** RAW DATA follows **
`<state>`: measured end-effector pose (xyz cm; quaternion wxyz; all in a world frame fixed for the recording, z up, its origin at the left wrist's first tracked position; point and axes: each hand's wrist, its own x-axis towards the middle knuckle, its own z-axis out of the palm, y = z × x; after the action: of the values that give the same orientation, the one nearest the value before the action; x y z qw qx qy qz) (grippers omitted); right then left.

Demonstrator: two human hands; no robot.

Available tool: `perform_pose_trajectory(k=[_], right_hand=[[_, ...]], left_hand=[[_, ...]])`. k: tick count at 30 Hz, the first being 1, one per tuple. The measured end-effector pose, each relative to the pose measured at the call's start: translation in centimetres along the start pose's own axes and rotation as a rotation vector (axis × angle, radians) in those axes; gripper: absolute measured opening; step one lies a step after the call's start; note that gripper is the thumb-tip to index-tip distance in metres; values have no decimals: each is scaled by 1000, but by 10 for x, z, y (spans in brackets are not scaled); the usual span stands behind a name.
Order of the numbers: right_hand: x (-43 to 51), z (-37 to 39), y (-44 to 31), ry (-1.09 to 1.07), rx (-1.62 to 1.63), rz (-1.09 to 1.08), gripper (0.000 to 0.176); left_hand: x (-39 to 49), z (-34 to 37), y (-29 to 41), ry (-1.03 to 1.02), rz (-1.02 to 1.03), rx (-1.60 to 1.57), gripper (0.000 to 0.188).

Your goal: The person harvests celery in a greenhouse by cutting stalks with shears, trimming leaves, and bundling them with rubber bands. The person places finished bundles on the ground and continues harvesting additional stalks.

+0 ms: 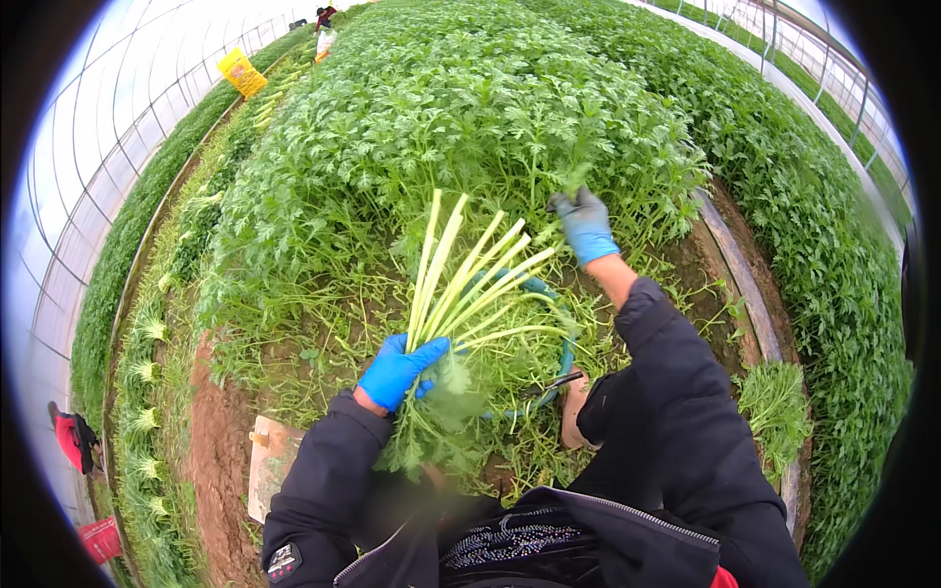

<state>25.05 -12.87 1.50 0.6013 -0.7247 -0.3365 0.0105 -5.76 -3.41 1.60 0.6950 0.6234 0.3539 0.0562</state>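
My left hand [401, 371], in a blue glove, grips a bunch of leafy greens [470, 287] that look like garland chrysanthemum. Their pale cut stems fan upward, while the leaves hang below my fist. My right hand [586, 224] wears a blue glove with darkened fingertips and reaches to the edge of the standing crop [470, 110]. A blurred bit of green shows at its fingers; whether they hold it is unclear. Beneath the bunch, a blue-green ring [567, 358] lies on the ground, partly hidden. A thin dark-handled tool [562, 381] rests across it.
Cut bunches [147, 371] line the left strip. A small pile of greens [775, 411] lies beside the wooden edging [742, 287] on the right. A worn flat board [272, 456] is near my left elbow. Other people [72, 439] are at left and far back, near a yellow bag [241, 72].
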Motion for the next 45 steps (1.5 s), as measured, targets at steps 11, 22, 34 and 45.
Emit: perform_pose_trajectory(k=[11, 22, 34, 45], right_hand=[[-109, 50, -72, -1169, 427, 399, 95], [-49, 3, -38, -414, 894, 655, 28], [-65, 38, -66, -448, 290, 447, 62], [-51, -26, 16, -487, 859, 681, 31]], left_hand=[[19, 6, -8, 185, 491, 89, 36], [5, -12, -4, 160, 237, 32, 31], [5, 9, -1, 180, 263, 64, 24], [-17, -22, 23, 152, 363, -206, 22]])
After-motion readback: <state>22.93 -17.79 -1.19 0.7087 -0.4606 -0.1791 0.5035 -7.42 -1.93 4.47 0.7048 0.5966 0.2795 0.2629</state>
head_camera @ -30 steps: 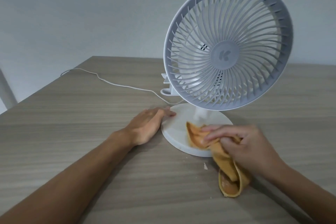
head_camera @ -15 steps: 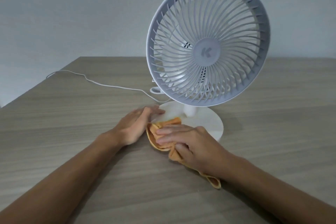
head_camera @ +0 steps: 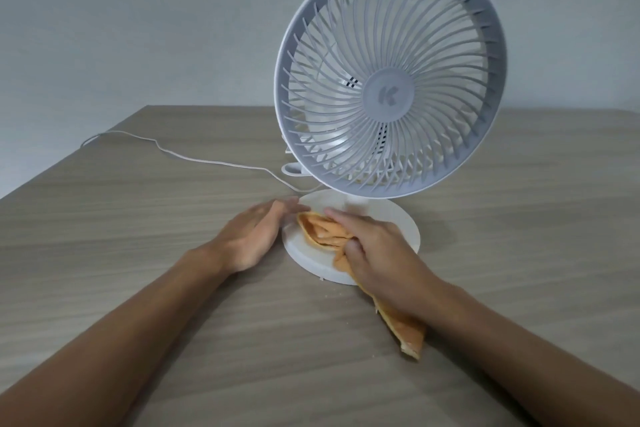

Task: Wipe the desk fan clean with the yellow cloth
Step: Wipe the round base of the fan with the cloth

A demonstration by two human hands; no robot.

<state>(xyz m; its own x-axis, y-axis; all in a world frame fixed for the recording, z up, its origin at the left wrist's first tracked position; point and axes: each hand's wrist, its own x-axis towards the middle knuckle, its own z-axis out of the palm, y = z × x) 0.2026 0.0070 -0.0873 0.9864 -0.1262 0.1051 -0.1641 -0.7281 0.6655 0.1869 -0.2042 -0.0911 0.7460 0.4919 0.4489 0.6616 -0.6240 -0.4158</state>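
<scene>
White desk fan [head_camera: 388, 94] sits upright on the table, round grille tilted back a bit, grey hub in the middle with a K logo. It's on a flat round base [head_camera: 388, 218] with a short neck. The yellow cloth [head_camera: 322, 232], more orange-ish really, lies bunched on the front-left of that base, and its tail trails off the edge onto the tabletop.

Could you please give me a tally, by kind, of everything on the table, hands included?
Desk fan: 1
Power cord: 1
Yellow cloth: 1
Hands: 2, the left hand against the fan's base, the right hand pressing the cloth onto it
Total: 5
</scene>
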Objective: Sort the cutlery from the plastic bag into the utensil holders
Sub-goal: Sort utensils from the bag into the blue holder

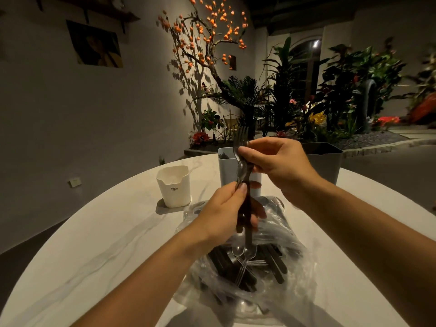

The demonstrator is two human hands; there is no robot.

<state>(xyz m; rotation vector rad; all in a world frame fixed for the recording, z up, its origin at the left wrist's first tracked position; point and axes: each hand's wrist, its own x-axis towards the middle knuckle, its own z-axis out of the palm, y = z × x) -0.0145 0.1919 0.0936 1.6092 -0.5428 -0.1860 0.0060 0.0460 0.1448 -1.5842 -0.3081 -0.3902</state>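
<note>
Left hand [224, 208] grips cutlery bundle [244, 204] upright above plastic bag [247, 274] on counter [94, 244]. Right hand [278, 164] fingers pinch fork [240, 138]. Pull straight up, keep bundle clamped; holders [174, 187] near.

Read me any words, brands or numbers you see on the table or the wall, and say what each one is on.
"CRBW": on the front of the white utensil holder.
A smaller line under it is too small to read.
The picture on the wall shows no readable text.
</note>
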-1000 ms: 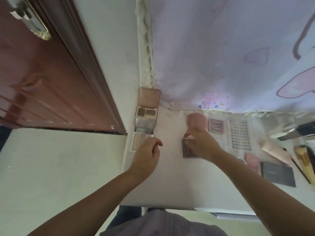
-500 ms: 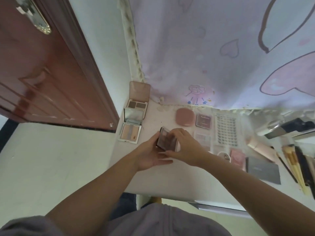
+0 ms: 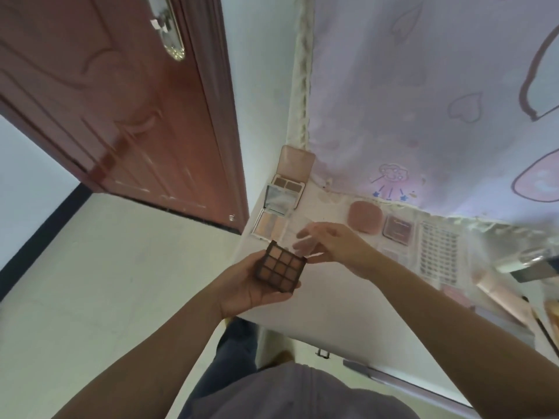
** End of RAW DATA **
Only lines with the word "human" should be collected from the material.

Demonstrator: two human hands; no robot.
A demonstration by two human hands; no robot.
The demonstrator is two human hands; there is no robot.

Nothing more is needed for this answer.